I was looking at interview problems and come across this one, failed to find a liable solution.
Actual question was asked on Leetcode discussion.
Given multiple school children and the paths they took from their school to their homes, find the longest most common path (paths are given in order of steps a child takes).
Example:
child1 : a -> g -> c -> b -> e
child2 : f -> g -> c -> b -> u
child3 : h -> g -> c -> b -> x
result = g -> c -> b
Note: There could be multiple children.The input was in the form of steps and childID. For example input looked like this:
(child1, a)
(child2, f)
(child1, g)
(child3, h)
(child1, c)
...
Some suggested longest common substring can work but it will not example -
1 a-b-c-d-e-f-g
2 a-b-c-x-y-f-g
3 m-n-o-p-f-g
4 m-x-o-p-f-g
1 and 2 will give abc, 3 and 4 give pfg
now ans will be none but ans is fg
it's like graph problem, how can we find longest common path between k graphs ?
You can construct a directed graph g with an edge a->b present if and only if it is present in all individual paths, then drop all nodes with degree zero.
The graph g will have have no cycles.
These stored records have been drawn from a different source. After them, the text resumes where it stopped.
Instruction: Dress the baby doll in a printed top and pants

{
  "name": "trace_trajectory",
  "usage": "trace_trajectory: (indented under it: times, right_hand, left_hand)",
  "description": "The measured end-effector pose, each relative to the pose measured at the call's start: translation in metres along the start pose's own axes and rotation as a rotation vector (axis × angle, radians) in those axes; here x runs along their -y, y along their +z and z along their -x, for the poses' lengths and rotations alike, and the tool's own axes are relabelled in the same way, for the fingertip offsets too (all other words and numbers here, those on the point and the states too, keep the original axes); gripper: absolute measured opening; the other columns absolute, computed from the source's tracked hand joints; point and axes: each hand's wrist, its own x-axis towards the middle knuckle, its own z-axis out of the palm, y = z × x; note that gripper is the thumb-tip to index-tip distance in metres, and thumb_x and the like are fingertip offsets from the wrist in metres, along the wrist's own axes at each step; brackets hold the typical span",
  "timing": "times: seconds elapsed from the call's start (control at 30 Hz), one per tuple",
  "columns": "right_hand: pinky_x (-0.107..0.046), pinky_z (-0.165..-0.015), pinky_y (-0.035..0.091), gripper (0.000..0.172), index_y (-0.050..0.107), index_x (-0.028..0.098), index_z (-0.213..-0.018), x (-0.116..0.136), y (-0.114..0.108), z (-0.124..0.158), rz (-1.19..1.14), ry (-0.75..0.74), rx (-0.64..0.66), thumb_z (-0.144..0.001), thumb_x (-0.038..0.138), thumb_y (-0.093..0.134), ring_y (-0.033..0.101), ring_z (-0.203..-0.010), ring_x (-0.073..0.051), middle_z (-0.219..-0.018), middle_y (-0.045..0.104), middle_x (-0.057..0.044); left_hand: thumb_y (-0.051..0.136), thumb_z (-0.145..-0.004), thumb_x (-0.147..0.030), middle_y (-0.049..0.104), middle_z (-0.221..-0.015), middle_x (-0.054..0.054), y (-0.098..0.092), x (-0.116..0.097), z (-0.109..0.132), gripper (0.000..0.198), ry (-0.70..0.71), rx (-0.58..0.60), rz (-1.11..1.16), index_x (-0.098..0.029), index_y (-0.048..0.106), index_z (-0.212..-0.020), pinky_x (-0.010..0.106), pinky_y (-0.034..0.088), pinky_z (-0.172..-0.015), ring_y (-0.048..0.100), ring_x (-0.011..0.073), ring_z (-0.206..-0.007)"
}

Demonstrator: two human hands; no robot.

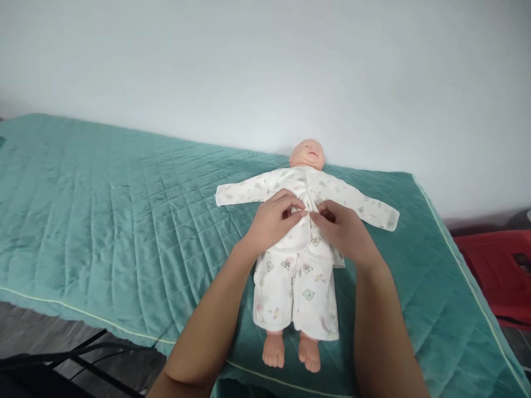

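Note:
A baby doll [307, 155] lies on its back, its head toward the wall and its bare feet toward me. It wears a white printed long-sleeved top [265, 185] and matching trousers [274, 296]. The sleeves spread out to both sides and cover the doll's hands. My left hand [279, 218] pinches one front edge of the top at mid-chest. Just beside it, my right hand [338, 224] pinches the facing edge. The fingertips of both hands nearly meet at the front opening. Any fastener between them is too small to make out.
A green quilted cover [124, 221] with pale piping lies under the doll. Behind it rises a plain pale wall [207, 72]. A red case-like object [495, 271] stands beyond the right edge. Black thin bars [91, 354] show at the lower left, above a grey floor.

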Motion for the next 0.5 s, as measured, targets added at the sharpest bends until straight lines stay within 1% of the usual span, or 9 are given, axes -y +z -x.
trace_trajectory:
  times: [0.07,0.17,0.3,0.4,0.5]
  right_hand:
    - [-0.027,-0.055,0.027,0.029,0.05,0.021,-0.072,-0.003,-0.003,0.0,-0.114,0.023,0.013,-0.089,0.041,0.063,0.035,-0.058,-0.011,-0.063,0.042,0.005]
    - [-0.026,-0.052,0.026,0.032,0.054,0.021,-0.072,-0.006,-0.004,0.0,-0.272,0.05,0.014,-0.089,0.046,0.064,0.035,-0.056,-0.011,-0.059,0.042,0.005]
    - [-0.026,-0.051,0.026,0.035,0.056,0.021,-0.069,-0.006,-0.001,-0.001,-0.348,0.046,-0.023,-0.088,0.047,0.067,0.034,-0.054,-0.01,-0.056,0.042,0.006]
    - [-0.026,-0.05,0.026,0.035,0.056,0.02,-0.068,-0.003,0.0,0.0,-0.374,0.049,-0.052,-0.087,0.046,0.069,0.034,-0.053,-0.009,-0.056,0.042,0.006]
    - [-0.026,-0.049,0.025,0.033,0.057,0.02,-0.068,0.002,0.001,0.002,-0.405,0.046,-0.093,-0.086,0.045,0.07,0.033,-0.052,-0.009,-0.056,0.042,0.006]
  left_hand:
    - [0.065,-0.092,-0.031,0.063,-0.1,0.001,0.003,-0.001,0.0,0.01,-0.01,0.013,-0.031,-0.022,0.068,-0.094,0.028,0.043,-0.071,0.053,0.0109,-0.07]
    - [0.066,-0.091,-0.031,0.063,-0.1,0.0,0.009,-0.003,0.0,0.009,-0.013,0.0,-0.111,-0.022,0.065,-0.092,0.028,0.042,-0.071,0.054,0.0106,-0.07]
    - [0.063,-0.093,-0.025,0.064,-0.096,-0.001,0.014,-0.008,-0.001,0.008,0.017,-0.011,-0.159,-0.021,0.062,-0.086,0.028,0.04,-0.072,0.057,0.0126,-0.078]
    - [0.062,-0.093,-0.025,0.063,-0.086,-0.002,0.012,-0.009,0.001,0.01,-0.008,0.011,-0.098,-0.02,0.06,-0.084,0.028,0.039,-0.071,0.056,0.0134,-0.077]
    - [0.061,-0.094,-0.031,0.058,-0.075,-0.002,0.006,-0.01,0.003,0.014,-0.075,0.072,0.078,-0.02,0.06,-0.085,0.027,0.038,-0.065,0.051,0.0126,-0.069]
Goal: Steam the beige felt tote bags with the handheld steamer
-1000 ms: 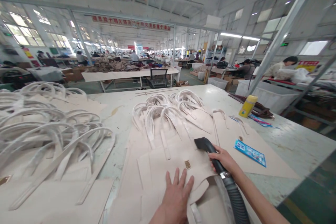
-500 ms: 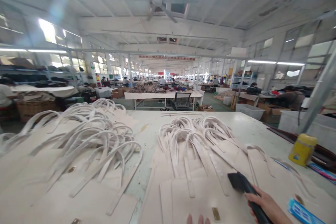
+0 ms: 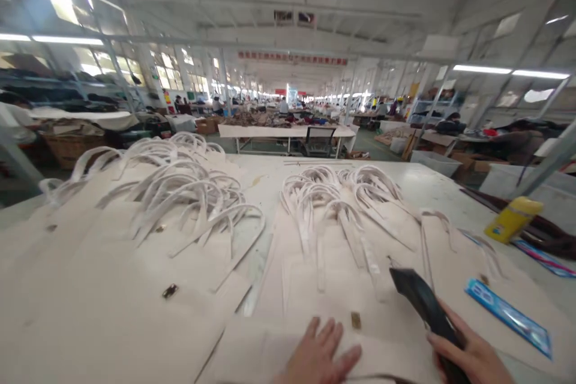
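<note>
My left hand (image 3: 321, 351) lies palm down with its fingers spread on a cream bag panel (image 3: 310, 306), near a small brass-coloured plate (image 3: 356, 320). My right hand (image 3: 470, 342) is wrapped round a black handheld tool (image 3: 425, 300), shaped like a hair clipper, with a thin wire-like tip at its head. The tool's head is over the right part of the stacked bag pieces, beside a pale strap; whether it touches them I cannot tell. White looped handles (image 3: 315, 192) fan out from the far end of this stack.
A second pile of cream bag pieces with looped handles (image 3: 193, 192) covers the table's left side. To the right lie a blue packet (image 3: 508, 318), a yellow container (image 3: 513, 219) and dark straps (image 3: 553, 237). A chair (image 3: 318, 141) stands beyond the table's far edge.
The view has tilted downward. My left hand shows much more now, its fingers spread on the panel. My right hand still grips the black tool, whose wire-like tip has become visible.
</note>
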`<move>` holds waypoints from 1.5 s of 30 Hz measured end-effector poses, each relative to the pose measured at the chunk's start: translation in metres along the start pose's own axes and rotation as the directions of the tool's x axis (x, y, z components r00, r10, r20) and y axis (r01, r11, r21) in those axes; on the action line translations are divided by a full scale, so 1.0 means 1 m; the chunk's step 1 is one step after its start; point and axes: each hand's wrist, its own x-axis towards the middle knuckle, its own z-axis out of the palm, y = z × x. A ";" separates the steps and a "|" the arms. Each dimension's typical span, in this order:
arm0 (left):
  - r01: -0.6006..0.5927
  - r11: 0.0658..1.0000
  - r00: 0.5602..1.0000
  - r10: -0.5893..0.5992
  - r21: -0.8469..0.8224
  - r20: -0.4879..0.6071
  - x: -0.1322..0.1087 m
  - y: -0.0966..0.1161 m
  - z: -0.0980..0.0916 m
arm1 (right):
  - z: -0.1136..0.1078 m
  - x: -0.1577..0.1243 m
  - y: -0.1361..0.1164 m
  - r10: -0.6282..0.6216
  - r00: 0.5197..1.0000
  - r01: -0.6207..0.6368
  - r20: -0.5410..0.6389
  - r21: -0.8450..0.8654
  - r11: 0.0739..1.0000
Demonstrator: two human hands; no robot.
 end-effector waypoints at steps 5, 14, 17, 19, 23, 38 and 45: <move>-0.039 0.999 0.996 0.040 0.016 -0.085 -0.017 0.015 -0.010 | 0.036 -0.014 -0.046 0.023 0.914 -0.031 0.404 0.014 0.999; -0.031 0.999 0.991 0.029 -0.011 -0.127 -0.023 0.019 -0.029 | 0.107 0.033 -0.076 0.048 0.829 -0.072 0.556 0.022 0.997; -0.038 0.999 0.991 0.039 0.006 -0.127 -0.025 0.017 -0.030 | 0.105 0.042 -0.077 0.078 0.818 -0.092 0.570 -0.003 0.996; -0.052 0.998 0.989 0.055 0.026 -0.138 -0.025 0.014 -0.027 | 0.103 0.045 -0.077 0.114 0.811 -0.121 0.574 -0.025 0.992; -0.063 0.997 0.981 0.071 0.048 -0.179 -0.025 0.010 -0.020 | 0.110 0.048 -0.081 0.091 0.845 -0.103 0.527 -0.006 0.995; -0.069 0.994 0.966 0.088 0.087 -0.242 -0.021 0.004 -0.002 | 0.197 0.076 -0.122 0.053 0.807 0.025 0.589 -0.124 0.992; -0.068 0.997 0.971 0.076 0.044 -0.228 -0.022 0.004 -0.002 | 0.141 0.049 -0.110 0.102 0.815 -0.024 0.571 -0.142 0.990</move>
If it did, the same cycle would be present in all individual paths, and a path has no cycles by definition.
In addition, all in-degrees and out-degrees will be zero or one. For example, if a node a had in-degree greater than one, there would be two edges representing two students arriving at a from two different nodes. Such edges cannot appear in g by construction.
The graph will look like a disconnected collection of paths. There may be multiple paths with maximum length, or there may be none (an empty path if you like).
In the Python code below, I find all common paths and return one with maximum length. I believe the whole procedure is linear in the number of input edges.
import networkx as nx
path_data = """1 a-b-c-d-e-f-g
2 a-b-c-x-y-f-g
3 m-n-o-p-f-g
4 m-x-o-p-f-g"""
paths = [line.split(" ")[1].split("-") for line in path_data.split("\n")]
num_paths = len(paths)
# graph h will include all input edges
# edge weight corresponds to the number of students
# traversing that edge
h = nx.DiGraph()
for path in paths:
for (i, j) in zip(path, path[1:]):
if h.has_edge(i, j):
h[i][j]["weight"] += 1
else:
h.add_edge(i, j, weight=1)
# graph g will only contain edges traversed by all students
g = nx.DiGraph()
g.add_edges_from((i, j) for i, j in h.edges if h[i][j]["weight"] == num_paths)
def longest_path(g):
# assumes g is a disjoint collection of paths
all_paths = list()
for node in g.nodes:
path = list()
if g.in_degree[node] == 0:
while True:
path.append(node)
try:
node = next(iter(g[node]))
except:
break
all_paths.append(path)
if not all_paths:
# handle the "empty path" case
return []
return max(all_paths, key=len)
print(longest_path(g))
# ['f', 'g']
Approach 1: With Graph construction
Consider this example:
1 a-b-c-d-e-f-g
2 a-b-c-x-y-f-g
3 m-n-o-p-f-g
4 m-x-o-p-f-g
Draw a directed weighted graph.
I am a lazy person. So, I have not drawn the direction arrows but believe they are invisibly there. Edge weight is 1 if not marked on the arrow.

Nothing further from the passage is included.